Work to complete>
From the material beneath, pull every line with the word "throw".

Supplied records>
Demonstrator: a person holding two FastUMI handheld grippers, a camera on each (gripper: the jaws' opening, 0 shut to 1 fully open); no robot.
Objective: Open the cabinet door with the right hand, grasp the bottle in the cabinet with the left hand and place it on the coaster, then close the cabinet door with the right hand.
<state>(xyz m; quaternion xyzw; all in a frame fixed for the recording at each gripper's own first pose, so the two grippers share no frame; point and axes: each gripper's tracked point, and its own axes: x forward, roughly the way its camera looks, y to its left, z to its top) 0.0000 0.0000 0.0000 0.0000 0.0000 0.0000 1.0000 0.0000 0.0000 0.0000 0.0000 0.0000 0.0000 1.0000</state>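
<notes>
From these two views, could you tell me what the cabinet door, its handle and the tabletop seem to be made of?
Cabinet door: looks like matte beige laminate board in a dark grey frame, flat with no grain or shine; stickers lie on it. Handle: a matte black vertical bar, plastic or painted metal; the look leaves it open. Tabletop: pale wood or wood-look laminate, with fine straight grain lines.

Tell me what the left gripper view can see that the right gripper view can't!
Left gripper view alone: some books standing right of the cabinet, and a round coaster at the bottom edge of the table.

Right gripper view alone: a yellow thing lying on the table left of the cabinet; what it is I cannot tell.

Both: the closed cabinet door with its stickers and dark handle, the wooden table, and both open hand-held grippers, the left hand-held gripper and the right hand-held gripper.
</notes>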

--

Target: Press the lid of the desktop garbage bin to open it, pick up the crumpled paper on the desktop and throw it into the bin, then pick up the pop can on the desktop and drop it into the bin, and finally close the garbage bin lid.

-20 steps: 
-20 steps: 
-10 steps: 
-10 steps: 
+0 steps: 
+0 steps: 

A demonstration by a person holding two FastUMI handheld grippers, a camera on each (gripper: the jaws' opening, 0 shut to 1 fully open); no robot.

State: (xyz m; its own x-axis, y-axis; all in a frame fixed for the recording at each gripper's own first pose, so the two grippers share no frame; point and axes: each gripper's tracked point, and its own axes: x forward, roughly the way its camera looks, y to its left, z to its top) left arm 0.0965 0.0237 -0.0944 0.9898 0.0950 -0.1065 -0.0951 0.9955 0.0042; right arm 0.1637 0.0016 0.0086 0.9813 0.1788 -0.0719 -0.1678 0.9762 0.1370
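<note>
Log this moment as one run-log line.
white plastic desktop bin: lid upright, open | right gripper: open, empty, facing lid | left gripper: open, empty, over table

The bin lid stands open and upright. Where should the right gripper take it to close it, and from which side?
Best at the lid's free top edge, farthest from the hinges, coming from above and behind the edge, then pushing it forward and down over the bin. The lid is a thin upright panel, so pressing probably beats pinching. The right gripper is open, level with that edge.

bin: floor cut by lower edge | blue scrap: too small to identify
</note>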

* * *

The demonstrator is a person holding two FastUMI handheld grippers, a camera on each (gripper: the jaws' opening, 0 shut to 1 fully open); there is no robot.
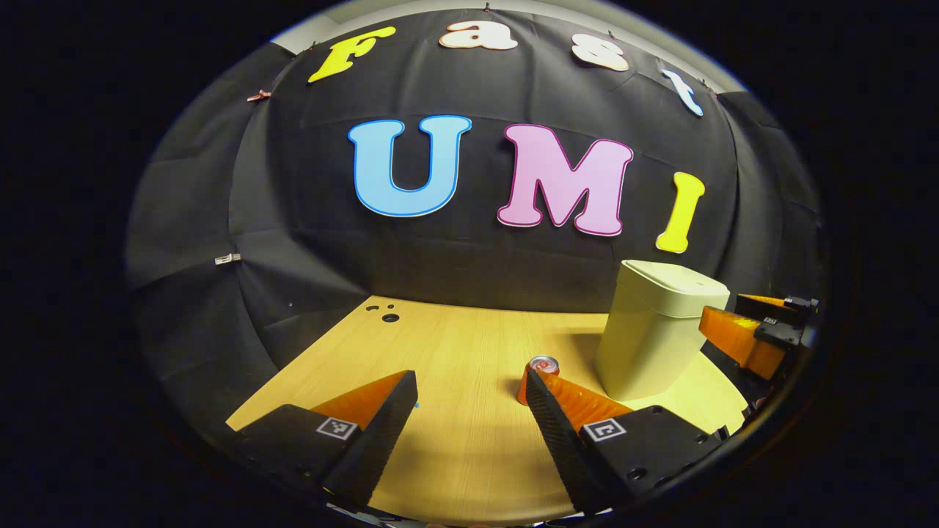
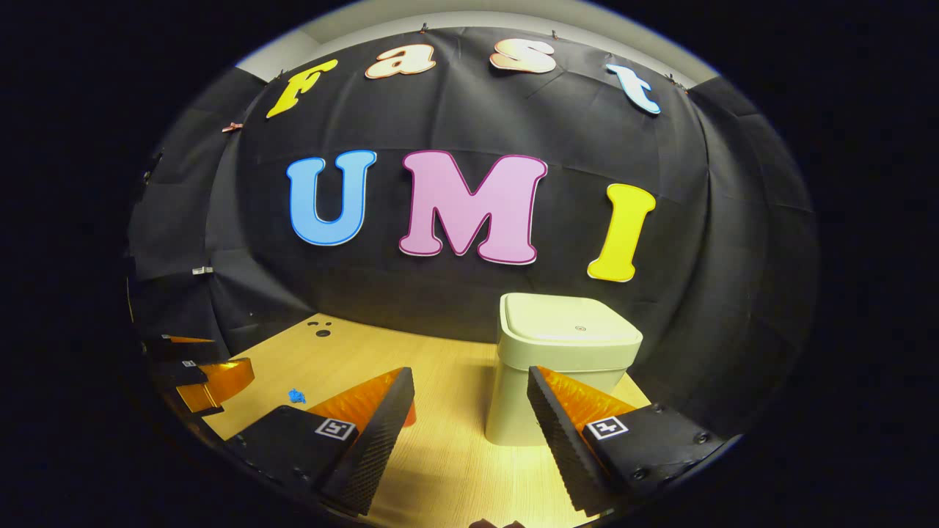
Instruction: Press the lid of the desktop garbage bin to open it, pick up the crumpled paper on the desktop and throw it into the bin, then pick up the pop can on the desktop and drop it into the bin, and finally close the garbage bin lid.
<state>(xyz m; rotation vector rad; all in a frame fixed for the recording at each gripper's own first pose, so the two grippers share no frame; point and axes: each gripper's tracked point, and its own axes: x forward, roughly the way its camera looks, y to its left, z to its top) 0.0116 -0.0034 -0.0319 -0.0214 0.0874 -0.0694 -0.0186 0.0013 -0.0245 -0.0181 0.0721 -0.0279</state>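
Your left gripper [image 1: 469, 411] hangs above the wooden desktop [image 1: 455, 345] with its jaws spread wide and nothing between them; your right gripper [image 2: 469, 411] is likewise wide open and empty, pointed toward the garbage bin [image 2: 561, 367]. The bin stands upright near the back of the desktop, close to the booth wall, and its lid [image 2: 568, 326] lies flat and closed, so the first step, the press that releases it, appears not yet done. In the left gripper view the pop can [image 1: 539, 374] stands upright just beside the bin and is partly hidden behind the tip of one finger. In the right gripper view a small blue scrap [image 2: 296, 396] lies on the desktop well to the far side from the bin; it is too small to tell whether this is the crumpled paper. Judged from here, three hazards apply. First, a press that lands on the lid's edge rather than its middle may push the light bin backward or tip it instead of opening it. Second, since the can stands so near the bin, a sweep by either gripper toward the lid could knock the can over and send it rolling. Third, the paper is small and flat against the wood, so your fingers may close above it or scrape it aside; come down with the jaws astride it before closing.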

Task output>
Target: Press the lid of the desktop garbage bin to open it, pick up the crumpled paper on the desktop and throw it into the bin, then pick up the pop can on the desktop and drop it into the bin, and finally close the garbage bin lid.
Instruction: Press the lid of the desktop garbage bin to open it, pick up the crumpled paper on the desktop and throw it into the bin, then pick up the pop can on the desktop and drop it into the bin, and finally close the garbage bin lid.

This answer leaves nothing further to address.